Missão e compromisso social

De algum tempo para cá, em determinados setores da Igreja Católica, vem crescendo uma espécie de espiritualidade intimista. A religião parece limitar-se apenas à vida privada, sem qualquer tipo de consequência para com os outros e, de forma particular, praticamente sem compromisso diante dos pobres. Desenvolve-se uma dicotomia maniqueísta, no mínimo controvertida, entre a dimensão espiritual e a dimensão material da existência humana. Espiritualiza-se a fé, a tal ponto que as obras se convertem em um apêndice dispensável. Quem pode dar-se ao luxo de pensar somente no lado espiritual da fé, é porque tem sua existência material perfeitamente assegurada.

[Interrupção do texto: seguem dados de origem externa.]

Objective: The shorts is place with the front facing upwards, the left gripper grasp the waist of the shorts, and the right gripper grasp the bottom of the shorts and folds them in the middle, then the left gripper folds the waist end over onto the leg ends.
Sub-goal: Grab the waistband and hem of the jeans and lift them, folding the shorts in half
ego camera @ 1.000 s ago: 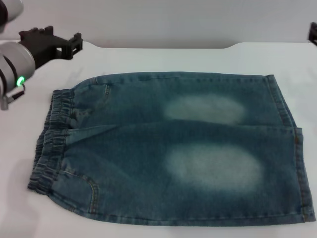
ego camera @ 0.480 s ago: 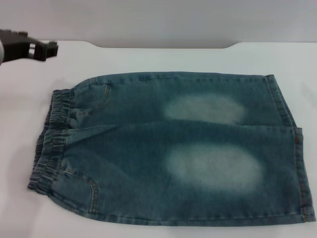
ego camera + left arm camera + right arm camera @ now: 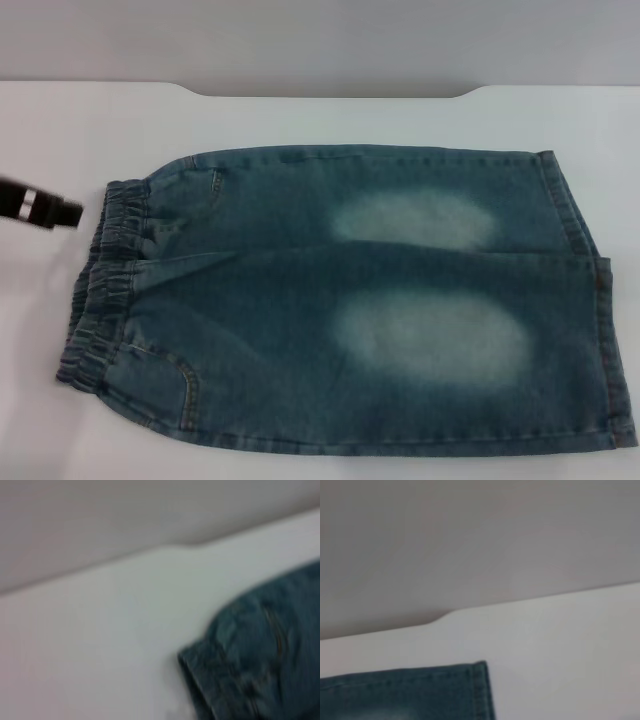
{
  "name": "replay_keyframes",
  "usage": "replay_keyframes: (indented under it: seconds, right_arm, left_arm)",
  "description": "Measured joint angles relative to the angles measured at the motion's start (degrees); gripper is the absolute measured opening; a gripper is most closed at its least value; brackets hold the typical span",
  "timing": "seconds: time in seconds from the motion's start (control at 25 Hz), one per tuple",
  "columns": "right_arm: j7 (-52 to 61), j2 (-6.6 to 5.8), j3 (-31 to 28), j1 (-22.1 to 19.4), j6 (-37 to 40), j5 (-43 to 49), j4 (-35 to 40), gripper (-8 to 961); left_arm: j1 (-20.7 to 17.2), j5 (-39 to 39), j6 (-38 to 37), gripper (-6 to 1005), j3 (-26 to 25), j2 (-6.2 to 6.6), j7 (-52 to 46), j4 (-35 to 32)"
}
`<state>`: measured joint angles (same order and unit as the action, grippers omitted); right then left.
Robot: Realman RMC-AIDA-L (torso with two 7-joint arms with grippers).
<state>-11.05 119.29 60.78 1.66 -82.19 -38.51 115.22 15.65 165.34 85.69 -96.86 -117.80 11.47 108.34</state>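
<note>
The white table filled the frame, and the shorts lay flat across its middle, faded patches up, waist at the left, leg ends at the right. The left gripper showed as a dark blur at the left edge, just beside the waist; whether its jaws were parted could not be told. A clean grasp likely needed it low over the elastic. The right gripper was out of sight.

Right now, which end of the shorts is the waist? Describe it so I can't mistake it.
On the white table the shorts lie flat, legs running toward the robot's right. The waist is the edge on the robot's left, just past the left pincer. It alone is ruched and gathered; the leg ends opposite are straight stitched hems.
</note>
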Motion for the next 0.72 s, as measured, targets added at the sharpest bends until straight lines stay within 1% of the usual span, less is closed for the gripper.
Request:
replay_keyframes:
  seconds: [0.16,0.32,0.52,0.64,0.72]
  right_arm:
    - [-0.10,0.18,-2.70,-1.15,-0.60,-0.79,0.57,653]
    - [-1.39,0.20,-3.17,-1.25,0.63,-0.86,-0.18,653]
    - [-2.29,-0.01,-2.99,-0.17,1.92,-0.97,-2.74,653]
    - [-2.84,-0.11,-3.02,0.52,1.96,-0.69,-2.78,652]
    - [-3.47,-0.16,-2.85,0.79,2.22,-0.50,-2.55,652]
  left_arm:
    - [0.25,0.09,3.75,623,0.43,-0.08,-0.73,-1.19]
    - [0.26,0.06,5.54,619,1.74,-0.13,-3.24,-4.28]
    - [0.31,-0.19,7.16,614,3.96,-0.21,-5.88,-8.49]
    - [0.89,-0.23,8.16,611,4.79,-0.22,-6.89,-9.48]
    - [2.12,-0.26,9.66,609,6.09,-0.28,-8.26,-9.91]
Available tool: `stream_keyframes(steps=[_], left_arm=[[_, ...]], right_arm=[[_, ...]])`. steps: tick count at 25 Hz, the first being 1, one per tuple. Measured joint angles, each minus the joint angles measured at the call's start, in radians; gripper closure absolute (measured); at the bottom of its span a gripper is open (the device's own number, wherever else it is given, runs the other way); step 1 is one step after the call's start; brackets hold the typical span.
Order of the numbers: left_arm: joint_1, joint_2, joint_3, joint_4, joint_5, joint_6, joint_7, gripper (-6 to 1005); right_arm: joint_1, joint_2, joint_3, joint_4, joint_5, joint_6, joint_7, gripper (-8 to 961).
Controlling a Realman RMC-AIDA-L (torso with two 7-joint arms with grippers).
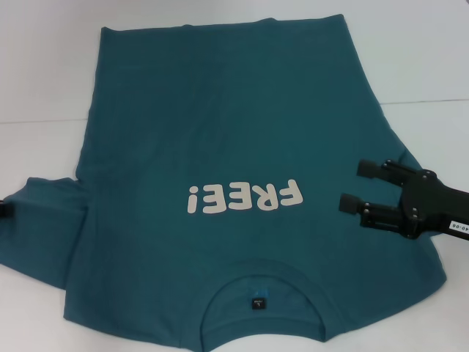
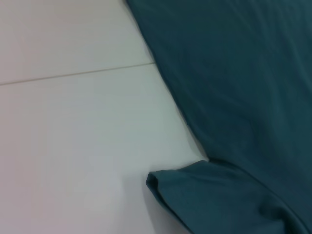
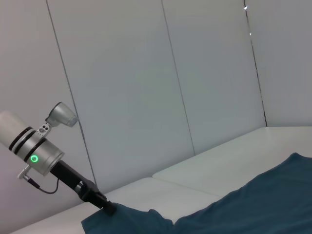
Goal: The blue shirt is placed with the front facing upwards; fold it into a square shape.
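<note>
Near the right edge of the white worktop (image 1: pixel 44 81), the right gripper (image 1: pixel 350 185) is being held over the shirt's right sleeve area, its two black fingers (image 1: pixel 371 169) spread apart with nothing between them. At the left edge, only a dark sliver of the left gripper (image 1: pixel 4 210) is being shown in the head view, touching or just beside the tip of the left sleeve (image 1: pixel 51 209); in the right wrist view it is seen pressed down at that sleeve's end, but whether its jaws are apart or together cannot be told.

The blue shirt (image 1: pixel 220 132) is lying spread flat across the middle of the worktop, front up, collar towards the near edge and hem towards the far edge, the white "FREE!" lettering (image 1: pixel 245 198) showing.

By judgement, the first fold is being prepared: the sleeves are being taken for turning inward. The next move is calling for the right gripper to be lowered and closed on the cloth beneath it.

The collar's near rim is being cut off by the picture's edge, and the right sleeve is being largely hidden under the right arm.
</note>
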Motion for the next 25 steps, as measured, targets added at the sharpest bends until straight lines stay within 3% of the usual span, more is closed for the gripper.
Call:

Diferente é o que nos mostram os relatos evangélicos. Na prática de Jesus, a intimidade com o Pai, na montanha, cresce na mesma proporção que o cuidado para com os doentes, indefesos, pecadores e marginalizados, no caminho. Essas duas metáforas – montanha e caminho – isto é, oração e ação, merecem o mesmo empenho do Mestre. Ambas, respectivamente, se complementam e se integram, se entrelaçam e se enriquecem, se questionam e se interpelam. Uma reforça e se deixa reforçar pela outra, uma leva à outra.

Basta confrontar duas passagens bem conhecidas: Lc 11,1-4 e Mt 9,35-38. Em Lucas, extasiados com o rosto do Senhor após o encontro com Deus, os discípulos lhe pedem que os ensinem a rezar. Jesus ensina o Pai-nosso. Mais do que uma oração a ser decorada e declamada diariamente, trata-se de uma atitude de vida. Na primeira parte, um olhar para o Pai: santo é o seu nome, venha o seu reino e seja feita a sua vontade. Na segunda parte, um olhar para os irmãos: partilhar o pão de cada dia, abrir-se ao perdão, prevenir-se contra todo tipo de tentação. A própria oração, por si só, aponta para um horizonte de relações justas e saudáveis.

Mateus, por sua vez, diz que Jesus percorria cidades e povoados, curava as enfermidades e sentia compaixão das multidões cansadas e abatidas, porque eram como ovelhas que não têm pastor. O verbo percorrer indica que o Mestre se põe a caminho, ao encontro dos necessitados, excluídos, vulneráveis. Depois, onde enxergar as multidões cansadas e abatidas de nossos dias? O que significa olhá-las com os óculos da compaixão? Palavra composta: com + paixão. Estar com e na hora das situações-limite. Não quer dizer dar coisas, e sim dar-se, colocar o próprio tempo a serviço dos feridos à beira da estrada, como na parábola do Bom Samaritano (Lc 10,29-37). Eloquente é o final: “Vai e faz o mesmo”! Aqui também se passa da palavra à ação.

E ainda: “Da mesma forma que o corpo sem o sopro da vida é morto, assim também é morta a fé sem obras” (1Tg, 2,26). O encontro íntimo com o Pai desdobra-se naturalmente na prática da justiça e do direito para com os irmãos. A oração complementa-se por meio da ação e esta, a seu turno, requer o retorno a Deus, o qual, orienta-nos novamente à prática social. Assim se revela a dinâmica da “Igreja em saída” em uma perspectiva de sinodalidade: caminhar juntos ao encontro dos “caídos” à beira do caminho e da vida.